- _WHAT THE TASK REQUIRES_
Retype, exactly as they appear below, the lines between the line holding "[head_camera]" and the line holding "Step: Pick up", both ends included.
--- MATERIAL FOR THIS EXERCISE Enclosed Below ---
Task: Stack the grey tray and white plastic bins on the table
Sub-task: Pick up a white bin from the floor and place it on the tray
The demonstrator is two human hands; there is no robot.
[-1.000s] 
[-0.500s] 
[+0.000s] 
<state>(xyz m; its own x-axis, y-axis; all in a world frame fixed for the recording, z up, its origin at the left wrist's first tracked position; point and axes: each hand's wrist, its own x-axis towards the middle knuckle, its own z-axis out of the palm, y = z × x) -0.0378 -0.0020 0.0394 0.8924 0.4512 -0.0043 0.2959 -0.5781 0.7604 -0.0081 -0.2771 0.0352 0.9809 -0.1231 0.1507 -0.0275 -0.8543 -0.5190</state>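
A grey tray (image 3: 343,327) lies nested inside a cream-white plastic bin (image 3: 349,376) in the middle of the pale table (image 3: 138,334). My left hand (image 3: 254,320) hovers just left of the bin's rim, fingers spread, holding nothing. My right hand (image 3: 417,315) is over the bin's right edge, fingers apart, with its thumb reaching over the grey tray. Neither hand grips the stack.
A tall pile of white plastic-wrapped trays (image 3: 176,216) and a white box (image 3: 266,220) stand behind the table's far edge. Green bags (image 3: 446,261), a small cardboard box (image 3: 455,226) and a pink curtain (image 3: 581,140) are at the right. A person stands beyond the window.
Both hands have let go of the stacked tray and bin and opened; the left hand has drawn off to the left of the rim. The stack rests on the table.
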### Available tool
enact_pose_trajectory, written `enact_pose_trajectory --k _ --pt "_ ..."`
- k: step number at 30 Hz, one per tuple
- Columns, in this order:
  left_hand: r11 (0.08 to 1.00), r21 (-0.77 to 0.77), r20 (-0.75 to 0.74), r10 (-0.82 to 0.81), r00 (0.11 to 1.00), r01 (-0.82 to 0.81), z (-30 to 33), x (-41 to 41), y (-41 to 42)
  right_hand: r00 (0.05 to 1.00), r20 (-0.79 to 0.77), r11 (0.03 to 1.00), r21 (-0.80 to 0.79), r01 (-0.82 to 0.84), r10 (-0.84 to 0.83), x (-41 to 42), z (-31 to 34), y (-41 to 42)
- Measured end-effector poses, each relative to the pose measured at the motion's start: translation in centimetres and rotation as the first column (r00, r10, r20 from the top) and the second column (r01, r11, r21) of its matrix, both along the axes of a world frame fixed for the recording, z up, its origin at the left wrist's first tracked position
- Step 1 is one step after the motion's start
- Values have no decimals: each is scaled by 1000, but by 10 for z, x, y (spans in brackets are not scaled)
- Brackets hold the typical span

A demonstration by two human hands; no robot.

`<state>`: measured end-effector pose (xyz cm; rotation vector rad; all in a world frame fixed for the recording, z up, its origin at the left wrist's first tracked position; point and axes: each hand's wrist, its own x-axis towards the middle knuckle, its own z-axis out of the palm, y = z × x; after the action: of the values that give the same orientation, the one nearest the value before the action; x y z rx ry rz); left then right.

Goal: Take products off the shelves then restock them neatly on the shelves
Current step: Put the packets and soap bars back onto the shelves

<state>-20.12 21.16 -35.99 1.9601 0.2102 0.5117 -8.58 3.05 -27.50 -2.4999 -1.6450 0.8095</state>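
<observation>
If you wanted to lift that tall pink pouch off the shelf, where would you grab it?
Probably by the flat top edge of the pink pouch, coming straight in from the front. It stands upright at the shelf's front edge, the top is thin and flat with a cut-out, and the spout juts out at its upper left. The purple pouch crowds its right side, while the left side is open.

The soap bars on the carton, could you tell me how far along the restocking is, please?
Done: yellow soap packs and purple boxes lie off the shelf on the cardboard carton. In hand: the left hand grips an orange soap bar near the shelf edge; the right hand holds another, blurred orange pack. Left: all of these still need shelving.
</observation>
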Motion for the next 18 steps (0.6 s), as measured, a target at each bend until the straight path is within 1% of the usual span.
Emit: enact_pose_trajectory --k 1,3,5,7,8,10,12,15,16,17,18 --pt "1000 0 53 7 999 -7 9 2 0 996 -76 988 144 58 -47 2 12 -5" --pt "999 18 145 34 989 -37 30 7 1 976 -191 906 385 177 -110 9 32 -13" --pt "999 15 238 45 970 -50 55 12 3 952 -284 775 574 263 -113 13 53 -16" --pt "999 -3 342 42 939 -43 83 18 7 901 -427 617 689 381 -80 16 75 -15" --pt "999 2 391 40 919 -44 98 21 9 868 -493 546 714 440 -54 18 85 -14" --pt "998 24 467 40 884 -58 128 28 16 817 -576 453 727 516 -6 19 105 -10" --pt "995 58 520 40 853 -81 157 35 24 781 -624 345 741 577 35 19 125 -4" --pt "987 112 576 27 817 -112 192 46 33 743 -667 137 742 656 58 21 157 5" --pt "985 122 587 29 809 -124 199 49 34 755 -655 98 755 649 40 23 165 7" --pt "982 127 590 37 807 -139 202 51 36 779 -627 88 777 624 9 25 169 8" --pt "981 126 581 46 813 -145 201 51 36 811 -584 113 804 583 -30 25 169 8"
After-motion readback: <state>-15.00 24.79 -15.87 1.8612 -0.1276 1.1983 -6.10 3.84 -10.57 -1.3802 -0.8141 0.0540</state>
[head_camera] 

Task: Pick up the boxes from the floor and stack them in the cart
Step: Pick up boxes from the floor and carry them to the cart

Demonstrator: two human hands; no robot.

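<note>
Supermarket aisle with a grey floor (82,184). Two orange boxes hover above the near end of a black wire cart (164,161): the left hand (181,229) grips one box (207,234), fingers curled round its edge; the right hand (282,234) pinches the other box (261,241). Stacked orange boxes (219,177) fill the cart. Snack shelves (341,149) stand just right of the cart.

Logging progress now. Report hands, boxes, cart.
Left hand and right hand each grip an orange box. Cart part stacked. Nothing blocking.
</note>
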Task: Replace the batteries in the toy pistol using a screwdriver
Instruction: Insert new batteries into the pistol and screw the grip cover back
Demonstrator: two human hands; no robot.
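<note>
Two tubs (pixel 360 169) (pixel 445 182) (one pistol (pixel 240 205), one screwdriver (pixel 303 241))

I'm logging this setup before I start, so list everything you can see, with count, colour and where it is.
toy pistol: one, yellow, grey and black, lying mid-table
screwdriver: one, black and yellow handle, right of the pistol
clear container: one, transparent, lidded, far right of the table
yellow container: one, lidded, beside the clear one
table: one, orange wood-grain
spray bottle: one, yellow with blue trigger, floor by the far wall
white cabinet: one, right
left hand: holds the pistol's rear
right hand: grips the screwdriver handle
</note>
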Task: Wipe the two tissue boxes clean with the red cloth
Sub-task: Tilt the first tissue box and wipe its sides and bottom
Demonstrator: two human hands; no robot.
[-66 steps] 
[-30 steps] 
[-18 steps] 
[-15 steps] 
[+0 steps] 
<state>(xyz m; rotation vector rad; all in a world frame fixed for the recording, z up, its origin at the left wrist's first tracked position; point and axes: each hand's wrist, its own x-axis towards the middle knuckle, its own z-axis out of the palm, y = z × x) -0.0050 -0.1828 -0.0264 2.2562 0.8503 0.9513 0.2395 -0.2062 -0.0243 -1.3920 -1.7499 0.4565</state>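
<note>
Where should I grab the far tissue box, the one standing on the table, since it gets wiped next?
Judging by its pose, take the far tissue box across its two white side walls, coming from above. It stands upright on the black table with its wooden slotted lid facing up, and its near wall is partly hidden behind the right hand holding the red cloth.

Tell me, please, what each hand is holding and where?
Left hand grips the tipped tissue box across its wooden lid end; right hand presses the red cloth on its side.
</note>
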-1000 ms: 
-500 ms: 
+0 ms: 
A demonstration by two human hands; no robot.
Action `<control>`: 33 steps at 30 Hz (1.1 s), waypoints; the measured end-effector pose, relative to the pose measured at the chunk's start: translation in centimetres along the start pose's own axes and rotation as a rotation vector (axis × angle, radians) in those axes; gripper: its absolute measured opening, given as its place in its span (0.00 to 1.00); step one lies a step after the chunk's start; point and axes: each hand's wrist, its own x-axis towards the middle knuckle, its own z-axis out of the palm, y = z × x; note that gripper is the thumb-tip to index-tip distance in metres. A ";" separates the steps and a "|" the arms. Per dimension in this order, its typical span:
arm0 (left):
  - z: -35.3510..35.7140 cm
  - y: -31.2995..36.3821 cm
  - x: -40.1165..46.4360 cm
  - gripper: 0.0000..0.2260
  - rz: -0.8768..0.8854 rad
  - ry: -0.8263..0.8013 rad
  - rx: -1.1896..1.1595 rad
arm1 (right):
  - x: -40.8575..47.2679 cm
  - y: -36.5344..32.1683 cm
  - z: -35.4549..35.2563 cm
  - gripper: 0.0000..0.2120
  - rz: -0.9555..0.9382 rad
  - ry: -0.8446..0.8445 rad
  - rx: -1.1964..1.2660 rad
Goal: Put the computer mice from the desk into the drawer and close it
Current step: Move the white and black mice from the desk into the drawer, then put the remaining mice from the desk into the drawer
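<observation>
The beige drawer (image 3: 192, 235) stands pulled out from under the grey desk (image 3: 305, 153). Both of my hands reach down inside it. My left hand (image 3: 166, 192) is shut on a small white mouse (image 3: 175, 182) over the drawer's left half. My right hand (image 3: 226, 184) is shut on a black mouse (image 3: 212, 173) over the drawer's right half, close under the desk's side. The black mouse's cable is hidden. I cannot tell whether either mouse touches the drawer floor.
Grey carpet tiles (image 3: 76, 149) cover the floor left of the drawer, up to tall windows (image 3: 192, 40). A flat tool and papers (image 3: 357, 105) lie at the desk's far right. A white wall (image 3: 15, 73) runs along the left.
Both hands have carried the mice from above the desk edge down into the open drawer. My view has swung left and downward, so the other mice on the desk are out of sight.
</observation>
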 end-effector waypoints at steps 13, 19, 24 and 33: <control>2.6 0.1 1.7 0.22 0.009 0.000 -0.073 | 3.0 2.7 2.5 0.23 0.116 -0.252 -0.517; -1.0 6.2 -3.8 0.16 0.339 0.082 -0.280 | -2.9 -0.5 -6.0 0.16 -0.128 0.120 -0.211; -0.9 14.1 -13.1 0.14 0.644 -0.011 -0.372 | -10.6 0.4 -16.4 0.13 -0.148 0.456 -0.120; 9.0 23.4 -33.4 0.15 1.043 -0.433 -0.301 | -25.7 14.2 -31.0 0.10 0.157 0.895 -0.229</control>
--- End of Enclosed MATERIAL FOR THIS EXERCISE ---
- _TASK SOLUTION_
[head_camera] 

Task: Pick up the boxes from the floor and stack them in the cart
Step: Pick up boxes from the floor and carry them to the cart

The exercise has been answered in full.